"Hentikan … hentikan!" Noah mundur lagi dan tubuhnya terantuk dengan dinding bata sebuah rumah, ia sadar jika sedikit saja Morgan mengayunkan kaki depannya, ia sudah jelas akan hancur seperti rekan-rekannya itu.
"Biarkan aku hidup! Aku biarkan aku hidup! Aku akan memberitahumu semua informasi mengenai pack Red Moon!" Noah berteriak dengan putus asa, ia menutup matanya dengan penuh ketakutan.
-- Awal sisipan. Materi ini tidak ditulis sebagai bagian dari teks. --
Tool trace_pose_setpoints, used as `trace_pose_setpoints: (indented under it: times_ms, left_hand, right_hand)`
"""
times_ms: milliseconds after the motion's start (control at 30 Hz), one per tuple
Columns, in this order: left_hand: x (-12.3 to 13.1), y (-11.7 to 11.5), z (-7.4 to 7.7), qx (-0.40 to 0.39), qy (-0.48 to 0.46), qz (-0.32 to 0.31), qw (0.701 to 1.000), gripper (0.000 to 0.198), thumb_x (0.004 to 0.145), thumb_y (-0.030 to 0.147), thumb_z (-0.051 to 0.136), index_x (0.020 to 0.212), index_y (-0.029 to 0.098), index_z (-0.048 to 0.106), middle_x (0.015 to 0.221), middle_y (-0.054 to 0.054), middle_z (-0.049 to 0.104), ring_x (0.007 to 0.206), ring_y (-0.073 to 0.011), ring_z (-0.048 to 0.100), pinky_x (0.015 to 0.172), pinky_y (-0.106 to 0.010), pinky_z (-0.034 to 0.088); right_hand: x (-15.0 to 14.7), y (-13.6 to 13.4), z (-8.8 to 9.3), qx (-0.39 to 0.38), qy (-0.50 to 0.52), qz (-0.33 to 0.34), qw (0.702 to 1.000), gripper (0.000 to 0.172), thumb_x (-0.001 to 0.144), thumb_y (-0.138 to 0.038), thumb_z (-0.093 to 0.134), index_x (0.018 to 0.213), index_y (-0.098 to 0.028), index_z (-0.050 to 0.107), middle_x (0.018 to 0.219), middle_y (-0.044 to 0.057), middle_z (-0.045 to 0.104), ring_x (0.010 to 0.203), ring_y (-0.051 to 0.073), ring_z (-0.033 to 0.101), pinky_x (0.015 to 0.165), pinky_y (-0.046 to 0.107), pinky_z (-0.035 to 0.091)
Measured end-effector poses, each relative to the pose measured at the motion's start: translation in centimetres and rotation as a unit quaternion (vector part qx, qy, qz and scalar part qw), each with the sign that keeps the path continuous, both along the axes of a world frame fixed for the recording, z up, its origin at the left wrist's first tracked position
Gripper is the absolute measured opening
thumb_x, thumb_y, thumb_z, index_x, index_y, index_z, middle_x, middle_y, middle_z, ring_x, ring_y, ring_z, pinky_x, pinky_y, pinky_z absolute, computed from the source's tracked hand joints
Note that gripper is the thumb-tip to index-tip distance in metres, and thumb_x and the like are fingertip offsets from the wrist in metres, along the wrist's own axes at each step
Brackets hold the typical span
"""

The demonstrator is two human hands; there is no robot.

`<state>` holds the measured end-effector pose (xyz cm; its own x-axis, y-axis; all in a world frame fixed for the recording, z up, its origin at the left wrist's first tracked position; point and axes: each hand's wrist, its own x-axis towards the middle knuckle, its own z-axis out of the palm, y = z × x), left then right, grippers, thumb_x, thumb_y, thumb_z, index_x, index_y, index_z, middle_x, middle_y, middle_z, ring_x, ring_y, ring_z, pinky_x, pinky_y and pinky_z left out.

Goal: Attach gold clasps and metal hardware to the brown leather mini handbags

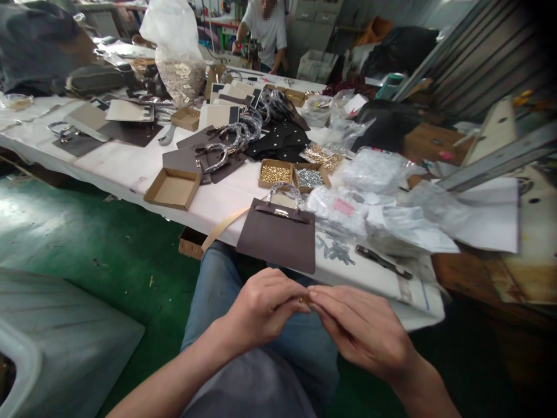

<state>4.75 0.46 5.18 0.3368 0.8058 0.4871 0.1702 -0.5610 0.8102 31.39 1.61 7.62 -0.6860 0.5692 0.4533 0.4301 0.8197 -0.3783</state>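
Observation:
My left hand (pixel 261 307) and my right hand (pixel 361 328) meet over my lap, fingertips pinched together on a tiny gold-coloured metal part (pixel 303 300). The part is mostly hidden by the fingers. Just beyond the hands, a dark brown leather panel (pixel 276 235) with a wrapped handle (pixel 285 188) hangs over the near edge of the white table (pixel 126 168). Behind it stand small cardboard boxes, one with gold fittings (pixel 275 172) and one with silver fittings (pixel 310 177).
An empty open cardboard box (pixel 173 188) sits near the table edge. Plastic bags (pixel 374 174) pile up at the right, more leather panels and wrapped handles (pixel 235 139) at the middle. A person in a white shirt (pixel 265 29) works at the back. Green floor lies to the left.

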Motion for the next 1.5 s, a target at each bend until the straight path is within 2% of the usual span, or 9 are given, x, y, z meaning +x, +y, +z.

Morgan berhenti sejenak, hawa panas yang keluar dari tubuhnya itu menguar ke sekitarnya, Noah merasakan keringat membanjiri tubuhnya.
"Akan aku beritahu apa pun yang ingin kau tahu, terutama tentang kelemahan pack Red Moon!"
Noah mengangkat tangannya, ia berniat melindungi dirinya dari Morgan, takut kalau serigala besar itu membuka mulutnya dan mengoyak tubuhnya, tapi ia kemudian melihat sosok manusia Morgan yang tiba-tiba mencekik lehernya.
"Akh!" Noah terhempas lagi ke dinding, ia memegang tangan Morgan dan berusaha melepasnya. "Akh, lepaskan aku! Akan kuberitahu apa pun yang ingin kau tahu!"
Noah merasakan nyawanya saat ini benar-benar di ujung tanduk, ia melihat semua rekan-rekannya yang meregang nyawa tanpa ada satu pun anggota tubuhnya yang utuh di belakang tubuh Morgan, darah yang menggenang itu benar-benar terlihat seperti neraka baginya.
Tempat ini tidak hanya menjadi tempat pembantaian untuk pack Blue Moon, tapi juga tempat pembantai untuk rekan-rekannya.
Morgan menatap Noah dengan sorot matannya yang dingin, ia menguatkan cekikannya.
"Tolong," ucap Noah dengan suara yang serak, ia hampir tidak bisa lagi bernapas dan wajahnya sudah mulai merah karena kurang oksigen.
Morgan sama sekali tidak menunjukkan sikapnya yang luluh, ia menarik sudut bibirnya dan tiba-tiba melepas tangannya, tapi dalam gerakan cepat, kakinya sudah menginjak dada Noah.
"Aku punya satu pertanyaan." Morgan akhirnya buka suara, sorot matanya itu melembut dan ia tersenyum, tapi bagi Noah ia seperti sedang melihat malaikat mau di hadapannya.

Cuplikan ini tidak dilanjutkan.